▸ **WORK TO BE COMPLETED**
Line by line, transcribe the data shown below.

++++++++++++++++++++

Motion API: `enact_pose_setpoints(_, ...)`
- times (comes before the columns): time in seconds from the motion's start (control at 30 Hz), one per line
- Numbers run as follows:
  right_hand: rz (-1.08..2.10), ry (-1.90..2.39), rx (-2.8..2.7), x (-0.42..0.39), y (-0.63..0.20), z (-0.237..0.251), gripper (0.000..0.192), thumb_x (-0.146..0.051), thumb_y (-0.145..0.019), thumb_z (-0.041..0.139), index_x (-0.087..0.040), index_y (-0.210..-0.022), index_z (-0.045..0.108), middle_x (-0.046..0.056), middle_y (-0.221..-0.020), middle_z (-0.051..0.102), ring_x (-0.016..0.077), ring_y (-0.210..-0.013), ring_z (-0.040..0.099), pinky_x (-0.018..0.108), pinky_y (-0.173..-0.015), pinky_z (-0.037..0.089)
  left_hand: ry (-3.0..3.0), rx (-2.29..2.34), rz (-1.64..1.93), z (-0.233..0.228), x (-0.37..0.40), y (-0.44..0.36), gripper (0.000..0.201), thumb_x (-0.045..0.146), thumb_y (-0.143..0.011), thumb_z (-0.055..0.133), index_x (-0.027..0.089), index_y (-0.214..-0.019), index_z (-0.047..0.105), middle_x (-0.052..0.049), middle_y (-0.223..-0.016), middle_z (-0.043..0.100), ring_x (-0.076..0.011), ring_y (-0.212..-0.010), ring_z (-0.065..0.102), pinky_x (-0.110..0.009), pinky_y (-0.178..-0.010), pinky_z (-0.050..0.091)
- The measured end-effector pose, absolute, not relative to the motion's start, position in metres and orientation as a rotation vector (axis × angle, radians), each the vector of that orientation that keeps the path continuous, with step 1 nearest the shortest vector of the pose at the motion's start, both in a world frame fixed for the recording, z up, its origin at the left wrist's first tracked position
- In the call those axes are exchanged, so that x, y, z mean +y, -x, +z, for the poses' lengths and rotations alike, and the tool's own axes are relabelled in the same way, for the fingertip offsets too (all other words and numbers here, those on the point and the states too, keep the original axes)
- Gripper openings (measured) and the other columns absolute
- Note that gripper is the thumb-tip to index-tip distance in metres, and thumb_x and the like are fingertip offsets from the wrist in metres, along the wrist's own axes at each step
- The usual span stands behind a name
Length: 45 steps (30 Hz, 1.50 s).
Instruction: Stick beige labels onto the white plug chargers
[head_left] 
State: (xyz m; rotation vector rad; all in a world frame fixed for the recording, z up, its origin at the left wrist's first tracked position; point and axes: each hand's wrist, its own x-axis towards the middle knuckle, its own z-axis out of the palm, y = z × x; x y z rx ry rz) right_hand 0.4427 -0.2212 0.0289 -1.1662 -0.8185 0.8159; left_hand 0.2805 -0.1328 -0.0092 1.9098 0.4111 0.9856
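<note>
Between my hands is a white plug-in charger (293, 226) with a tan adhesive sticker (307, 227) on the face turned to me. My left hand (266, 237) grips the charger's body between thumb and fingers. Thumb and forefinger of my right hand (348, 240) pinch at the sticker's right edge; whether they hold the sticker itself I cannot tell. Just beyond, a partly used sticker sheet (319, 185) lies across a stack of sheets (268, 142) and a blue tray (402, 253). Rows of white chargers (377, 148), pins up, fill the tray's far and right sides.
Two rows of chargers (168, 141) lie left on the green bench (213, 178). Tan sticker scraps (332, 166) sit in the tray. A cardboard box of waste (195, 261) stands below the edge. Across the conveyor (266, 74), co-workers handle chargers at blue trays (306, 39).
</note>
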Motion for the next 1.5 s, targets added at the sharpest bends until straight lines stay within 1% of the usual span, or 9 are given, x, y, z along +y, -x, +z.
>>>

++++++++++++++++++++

▸ **ANSWER BOX**
Motion API: `enact_pose_setpoints(_, ...)`
- times (comes before the columns): time in seconds from the motion's start (control at 30 Hz), one per line
- Numbers run as follows:
  right_hand: rz (-1.08..2.10), ry (-1.90..2.39), rx (-2.8..2.7), x (-0.42..0.39), y (-0.63..0.20), z (-0.237..0.251), gripper (0.000..0.192), thumb_x (-0.146..0.051), thumb_y (-0.145..0.019), thumb_z (-0.041..0.139), index_x (-0.087..0.040), index_y (-0.210..-0.022), index_z (-0.045..0.108), middle_x (-0.046..0.056), middle_y (-0.221..-0.020), middle_z (-0.051..0.102), ring_x (-0.016..0.077), ring_y (-0.210..-0.013), ring_z (-0.040..0.099), pinky_x (-0.018..0.108), pinky_y (-0.173..-0.015), pinky_z (-0.037..0.089)
  left_hand: ry (-3.0..3.0), rx (-2.29..2.34), rz (-1.64..1.93), z (-0.233..0.228), x (-0.37..0.40), y (-0.44..0.36), gripper (0.000..0.201), thumb_x (-0.045..0.146), thumb_y (-0.143..0.011), thumb_z (-0.055..0.133), index_x (-0.027..0.089), index_y (-0.214..-0.019), index_z (-0.047..0.105), middle_x (-0.052..0.049), middle_y (-0.223..-0.016), middle_z (-0.043..0.100), ring_x (-0.076..0.011), ring_y (-0.212..-0.010), ring_z (-0.065..0.102), pinky_x (-0.110..0.009), pinky_y (-0.178..-0.010), pinky_z (-0.050..0.091)
- The measured end-effector pose, absolute, not relative to the motion's start, position in metres and orientation as a rotation vector (axis × angle, radians), each the vector of that orientation that keeps the path continuous, with step 1 nearest the shortest vector of the pose at the motion's start, both in a world frame fixed for the recording, z up, its origin at the left wrist's first tracked position
- In the call those axes are exchanged, so that x, y, z mean +y, -x, +z, for the poses' lengths and rotations alike, and the tool's own axes are relabelled in the same way, for the fingertip offsets too (all other words and numbers here, those on the point and the states too, keep the original axes)
- Gripper openings (measured) and the other columns absolute
- Note that gripper is the thumb-tip to index-tip distance in metres, and thumb_x and the like are fingertip offsets from the wrist in metres, along the wrist's own axes at each step
- The usual span stands behind a name
Length: 45 steps (30 Hz, 1.50 s).
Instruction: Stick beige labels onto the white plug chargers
[head_left] 
State: (xyz m; rotation vector rad; all in a world frame fixed for the recording, z up, its origin at the left wrist's first tracked position; point and axes: each hand's wrist, its own x-axis towards the middle knuckle, its own z-axis out of the palm, y = z × x; x y z rx ry rz) right_hand 0.4427 -0.2212 0.0289 -1.1662 -0.8185 0.8159; left_hand 0.2805 -0.1328 -0.0092 1.9098 0.4111 0.9856
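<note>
Between my hands is a white plug-in charger (293, 226) with a tan adhesive sticker (307, 227) on the face turned to me. My left hand (266, 237) grips the charger's body between thumb and fingers. Thumb and forefinger of my right hand (348, 240) pinch at the sticker's right edge; whether they hold the sticker itself I cannot tell. Just beyond, a partly used sticker sheet (319, 185) lies across a stack of sheets (268, 142) and a blue tray (402, 253). Rows of white chargers (377, 148), pins up, fill the tray's far and right sides.
Two rows of chargers (168, 141) lie left on the green bench (213, 178). Tan sticker scraps (332, 166) sit in the tray. A cardboard box of waste (195, 261) stands below the edge. Across the conveyor (266, 74), co-workers handle chargers at blue trays (306, 39).
</note>
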Motion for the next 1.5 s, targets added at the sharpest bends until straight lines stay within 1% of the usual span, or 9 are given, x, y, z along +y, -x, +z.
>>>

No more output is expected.